ASSIGNMENT:
A word-for-word copy of the data is what's wanted; pictures stay out of it.

COLLECTED DATA:
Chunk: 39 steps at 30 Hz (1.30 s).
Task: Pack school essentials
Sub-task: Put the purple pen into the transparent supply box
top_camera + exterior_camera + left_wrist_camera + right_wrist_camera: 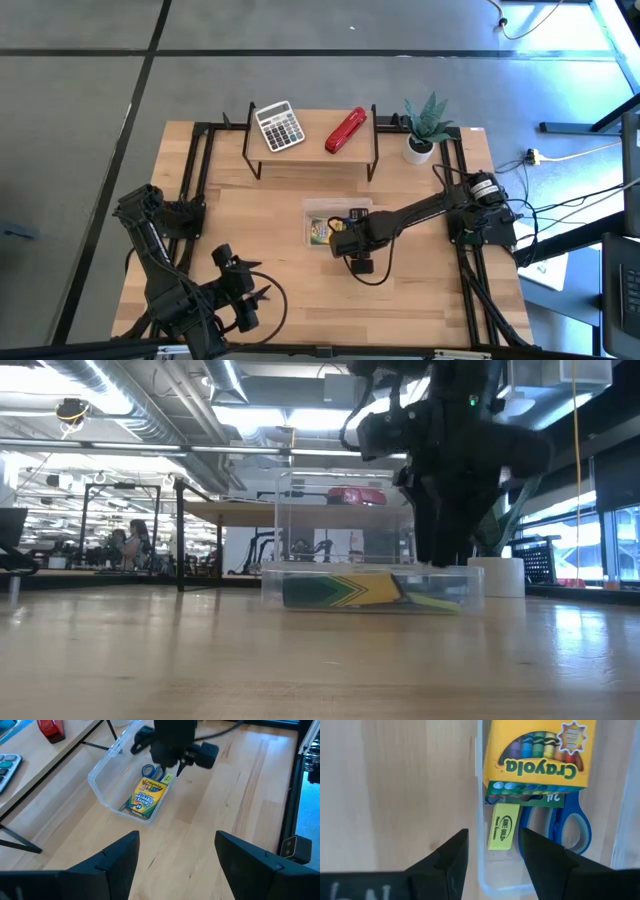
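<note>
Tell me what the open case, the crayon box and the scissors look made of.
The case looks like clear glossy plastic: the table shows through its walls. The crayon box seems printed cardboard, flat-faced with a folded edge. The scissors have blue handles, probably smooth moulded plastic; their blades are hidden under the box.

High view: overhead, straight down on whole table [270,250] and both arms. Low view: table height, level across wood toward room behind, close to clear container [372,586]. Left wrist view: angled down from farther off, same clear container mid-frame (crayon box [147,795] inside). Right wrist view: directly above, very near, crayon box and blue-handled scissors [570,827] fill frame.
</note>
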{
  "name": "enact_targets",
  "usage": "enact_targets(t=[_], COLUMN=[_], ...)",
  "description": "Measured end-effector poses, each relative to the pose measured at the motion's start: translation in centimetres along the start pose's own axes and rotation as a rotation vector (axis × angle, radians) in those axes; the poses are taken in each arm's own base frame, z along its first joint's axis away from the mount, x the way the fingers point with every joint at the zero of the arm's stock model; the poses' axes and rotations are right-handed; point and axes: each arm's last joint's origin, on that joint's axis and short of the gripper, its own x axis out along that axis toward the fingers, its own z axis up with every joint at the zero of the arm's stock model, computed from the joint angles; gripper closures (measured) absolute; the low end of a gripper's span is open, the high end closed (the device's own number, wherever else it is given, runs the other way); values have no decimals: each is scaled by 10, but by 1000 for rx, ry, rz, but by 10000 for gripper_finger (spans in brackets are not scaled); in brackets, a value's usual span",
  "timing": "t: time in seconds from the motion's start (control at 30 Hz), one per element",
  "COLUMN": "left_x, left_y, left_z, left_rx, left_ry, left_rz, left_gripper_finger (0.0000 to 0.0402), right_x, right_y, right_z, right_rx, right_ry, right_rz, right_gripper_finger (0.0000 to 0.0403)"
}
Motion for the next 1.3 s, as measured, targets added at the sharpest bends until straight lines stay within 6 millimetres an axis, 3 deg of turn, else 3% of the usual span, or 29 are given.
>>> enact_targets(t=[0.23, 0.5, 0.73, 1.0, 1.3], left_x=[-2, -14, -14, 15, 54], left_y=[0, -3, -8, -16, -14], left_z=[-4, -17, -54, -98, -138], left_rx=[7, 80, 147, 199, 205], left_ry=[84, 238, 285, 295, 294], left_rz=[-18, -86, -78, -101, -108], left_gripper_finger=[148, 148, 148, 148, 148], right_x=[-47, -98, -134, -174, -183], right_y=[0, 24, 45, 50, 50], right_z=[4, 14, 23, 30, 31], right_rx=[74, 92, 10, -42, -39], right_ry=[-117, -278, -429, -554, -583], right_rz=[46, 126, 188, 228, 239], right_gripper_finger=[222, 221, 221, 221, 221])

WRITTEN ANSWER:
Chunk: 39 steps at 30 Hz (1.30 s).
Task: Pack school essentials
Sub-task: Put the purple pen into the transparent supply box
top_camera + exterior_camera + left_wrist_camera + right_wrist_camera: 
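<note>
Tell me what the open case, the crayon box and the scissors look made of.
The case looks like clear glossy plastic: the table shows through its walls. The crayon box seems printed cardboard, flat-faced with a folded edge. The scissors have blue handles, probably smooth moulded plastic; their blades are hidden under the box.

High view: overhead, straight down on whole table [270,250] and both arms. Low view: table height, level across wood toward room behind, close to clear container [372,586]. Left wrist view: angled down from farther off, same clear container mid-frame (crayon box [147,795] inside). Right wrist view: directly above, very near, crayon box and blue-handled scissors [570,827] fill frame.
</note>
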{
  "name": "enact_targets",
  "usage": "enact_targets(t=[_], COLUMN=[_], ...)",
  "description": "Measured end-effector poses, each relative to the pose measured at the motion's start: translation in centimetres along the start pose's own axes and rotation as a rotation vector (axis × angle, radians) in those axes; the poses are taken in each arm's own base frame, z along its first joint's axis away from the mount, x the way the fingers point with every joint at the zero of the arm's stock model; the poses' axes and rotations are right-handed; point and axes: each arm's last joint's origin, on that joint's axis and short of the gripper, its own x axis out along that axis toward the fingers, its own z axis up with every joint at the zero of the arm's stock model, computed from the joint angles; gripper closures (measured) absolute; the low end of a gripper's span is open, the high end closed (the device's own number, wherever else it is given, runs the other way); values have no decimals: each is scaled by 10, but by 1000 for rx, ry, rz, but by 10000 for gripper_finger (spans in brackets are not scaled); in brackets, a value's usual span",
  "timing": "t: time in seconds from the motion's start (control at 30 Hz), one per element",
  "COLUMN": "left_x, left_y, left_z, left_rx, left_ry, left_rz, left_gripper_finger (0.0000 to 0.0402), right_x, right_y, right_z, right_rx, right_ry, right_rz, right_gripper_finger (0.0000 to 0.0403)"
}
Motion for the next 1.3 s, as measured, targets added at the sharpest bends until straight lines stay within 6 millimetres an axis, 3 deg of turn, else 3% of the usual span, or 29 are given.
>>> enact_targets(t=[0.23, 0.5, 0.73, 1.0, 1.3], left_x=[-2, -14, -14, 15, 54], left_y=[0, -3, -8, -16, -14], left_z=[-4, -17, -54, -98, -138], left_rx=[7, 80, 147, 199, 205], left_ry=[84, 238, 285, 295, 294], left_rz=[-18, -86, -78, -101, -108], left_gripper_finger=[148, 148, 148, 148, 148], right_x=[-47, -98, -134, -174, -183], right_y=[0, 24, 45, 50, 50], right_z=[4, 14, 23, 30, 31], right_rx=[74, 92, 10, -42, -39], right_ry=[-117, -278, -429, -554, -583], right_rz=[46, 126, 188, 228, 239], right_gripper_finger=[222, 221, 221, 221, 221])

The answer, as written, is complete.